Train hifigan using 44.1K audio file
gandolfxu opened this issue · 1 comments
gandolfxu commented
The log message and config file are shown in the following:
/home/notebook/code/personal/ParallelWaveGAN/parallel_wavegan/losses/mel_loss.py:164: UserWarning: Using a target size (torch.Size([16, 80, 39])) that is different to the input size (torch.Size([16, 80, 45])). This will likely lead to incorrect results due to broadcasting. Please ensure they have the same size.
mel_loss = F.l1_loss(mel_hat, mel)
Traceback (most recent call last):
File "/opt/conda/bin/parallel-wavegan-train", line 33, in <module>
sys.exit(load_entry_point('parallel-wavegan', 'console_scripts', 'parallel-wavegan-train')())
File "/home/notebook/code/personal/ParallelWaveGAN/parallel_wavegan/bin/train.py", line 1083, in main
trainer.run()
File "/home/notebook/code/personal/ParallelWaveGAN/parallel_wavegan/bin/train.py", line 96, in run
self._train_epoch()
File "/home/notebook/code/personal/ParallelWaveGAN/parallel_wavegan/bin/train.py", line 302, in _train_epoch
self._train_step(batch)
File "/home/notebook/code/personal/ParallelWaveGAN/parallel_wavegan/bin/train.py", line 223, in _train_step
mel_loss = self.criterion["mel"](y_, y)
File "/opt/conda/lib/python3.7/site-packages/torch/nn/modules/module.py", line 722, in _call_impl
result = self.forward(*input, **kwargs)
File "/home/notebook/code/personal/ParallelWaveGAN/parallel_wavegan/losses/mel_loss.py", line 164, in forward
mel_loss = F.l1_loss(mel_hat, mel)
File "/opt/conda/lib/python3.7/site-packages/torch/nn/functional.py", line 2616, in l1_loss
expanded_input, expanded_target = torch.broadcast_tensors(input, target)

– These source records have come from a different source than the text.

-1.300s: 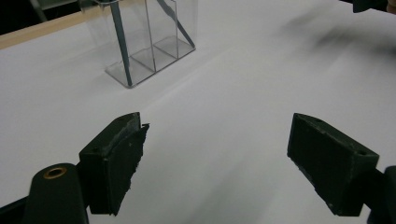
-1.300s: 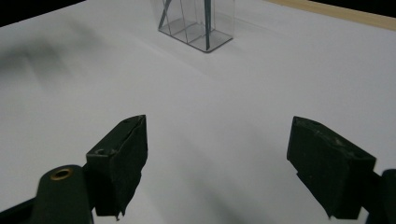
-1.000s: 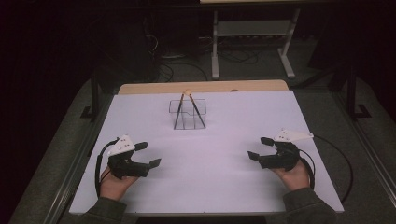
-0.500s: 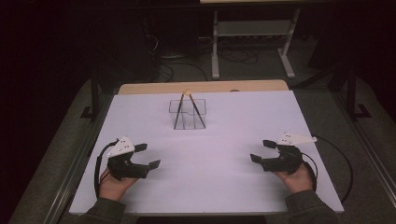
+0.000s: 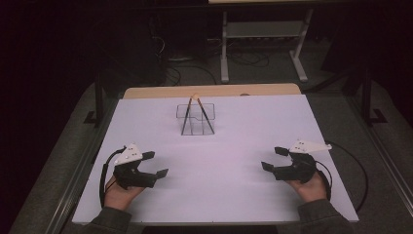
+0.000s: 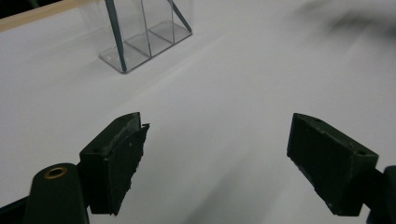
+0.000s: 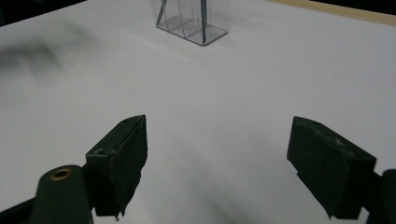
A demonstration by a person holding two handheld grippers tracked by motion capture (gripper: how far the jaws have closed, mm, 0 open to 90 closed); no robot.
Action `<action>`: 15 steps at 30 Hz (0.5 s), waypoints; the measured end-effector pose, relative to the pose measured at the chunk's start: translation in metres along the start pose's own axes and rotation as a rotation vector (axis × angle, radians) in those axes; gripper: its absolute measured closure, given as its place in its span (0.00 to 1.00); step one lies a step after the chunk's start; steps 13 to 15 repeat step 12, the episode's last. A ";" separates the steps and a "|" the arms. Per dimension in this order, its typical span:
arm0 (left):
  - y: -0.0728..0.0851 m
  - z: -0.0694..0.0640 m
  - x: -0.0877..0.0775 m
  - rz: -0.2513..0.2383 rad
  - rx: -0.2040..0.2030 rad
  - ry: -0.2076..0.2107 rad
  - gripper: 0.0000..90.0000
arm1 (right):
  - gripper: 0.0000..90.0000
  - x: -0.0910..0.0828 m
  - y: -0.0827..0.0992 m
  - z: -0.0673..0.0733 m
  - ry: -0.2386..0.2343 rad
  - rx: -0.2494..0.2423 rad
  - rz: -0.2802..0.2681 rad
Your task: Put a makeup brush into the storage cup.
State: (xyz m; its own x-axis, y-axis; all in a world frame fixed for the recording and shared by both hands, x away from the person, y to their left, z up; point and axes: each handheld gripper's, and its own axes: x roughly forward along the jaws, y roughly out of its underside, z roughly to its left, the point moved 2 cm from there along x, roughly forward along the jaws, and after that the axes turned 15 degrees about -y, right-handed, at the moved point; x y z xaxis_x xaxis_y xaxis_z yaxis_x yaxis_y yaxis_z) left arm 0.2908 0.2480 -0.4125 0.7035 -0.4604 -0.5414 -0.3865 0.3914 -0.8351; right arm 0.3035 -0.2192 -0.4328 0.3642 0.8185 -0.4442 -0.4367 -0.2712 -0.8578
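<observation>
Standing near the middle of the counter's far edge, the clear divided holder (image 5: 196, 119) with two crossed sticks (image 5: 204, 114) lies ahead and between the left gripper (image 5: 155, 163) and right gripper (image 5: 273, 158), both open, empty, about equally distant

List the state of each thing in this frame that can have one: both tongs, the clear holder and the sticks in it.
Left tongs: open, empty, low over the white table.
Right tongs: open, empty, low over the table.
Clear plastic compartmented holder: upright, untouched, at the table's far middle.
Two thin dark sticks: standing in the holder, leaning together at the top.
</observation>
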 end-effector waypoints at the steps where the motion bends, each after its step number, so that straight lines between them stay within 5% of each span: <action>1: 0.000 0.000 0.000 0.000 0.000 0.000 0.20 | 0.21 0.000 0.000 0.000 0.000 -0.001 0.000; 15: 0.001 0.001 0.000 -0.001 0.003 0.001 0.20 | 0.21 0.002 0.002 0.001 -0.013 -0.005 0.002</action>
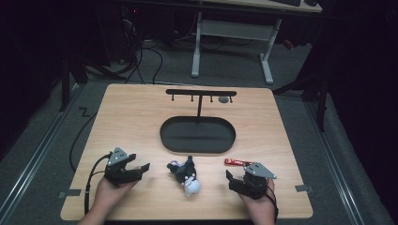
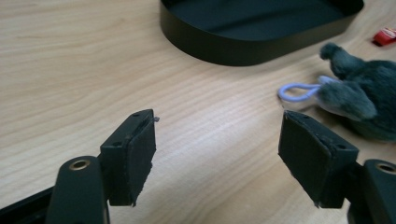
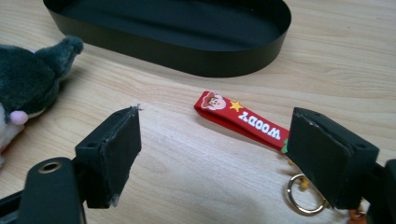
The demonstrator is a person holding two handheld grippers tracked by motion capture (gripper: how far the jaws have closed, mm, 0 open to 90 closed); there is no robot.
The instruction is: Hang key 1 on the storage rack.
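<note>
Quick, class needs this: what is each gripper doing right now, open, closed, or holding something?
Left gripper: open, holding nothing, resting on the table beside the plush toy.
Right gripper: open, holding nothing, next to the red keychain strap.

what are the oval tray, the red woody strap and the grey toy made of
Tray: looks like thin sheet metal or hard plastic, matte black, with a thin upright wall and no glare; which one is unclear. Strap: apparently woven fabric or soft rubber, red, with printed white letters, ending in a shiny metal ring. Toy: plush, with fuzzy grey pile and a pale cord loop.
</note>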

File "/opt/conda/lib/python3.7/site-packages/torch/functional.py", line 65, in broadcast_tensors
return _VF.broadcast_tensors(tensors)
RuntimeError: The size of tensor a (45) must match the size of tensor b (39) at non-singleton dimension 2
sampling_rate: 44100 # Sampling rate.
fft_size: 1024 # FFT size.
hop_size: 220 # Hop size.
win_length: 882 # Window length.
# If set to null, it will be the same as fft_size.
window: "hann" # Window function.
num_mels: 80 # Number of mel basis.
fmin: 30 # Minimum freq in mel basis calculation.
fmax: 22050 # Maximum frequency in mel basis calculation.
global_gain_scale: 1.0 # Will be multiplied to all of waveform.
trim_silence: false # Whether to trim the start and end of silence.
trim_threshold_in_db: 20 # Need to tune carefully if the recording is not good.
trim_frame_size: 1024 # Frame size in trimming.
trim_hop_size: 256 # Hop size in trimming.
format: "hdf5" # Feature file format. "npy" or "hdf5" is supported.
kan-bayashi commented
Please make sure prod(upsample_scales) == hop_size
and batch_max_steps % hop_size = 0
.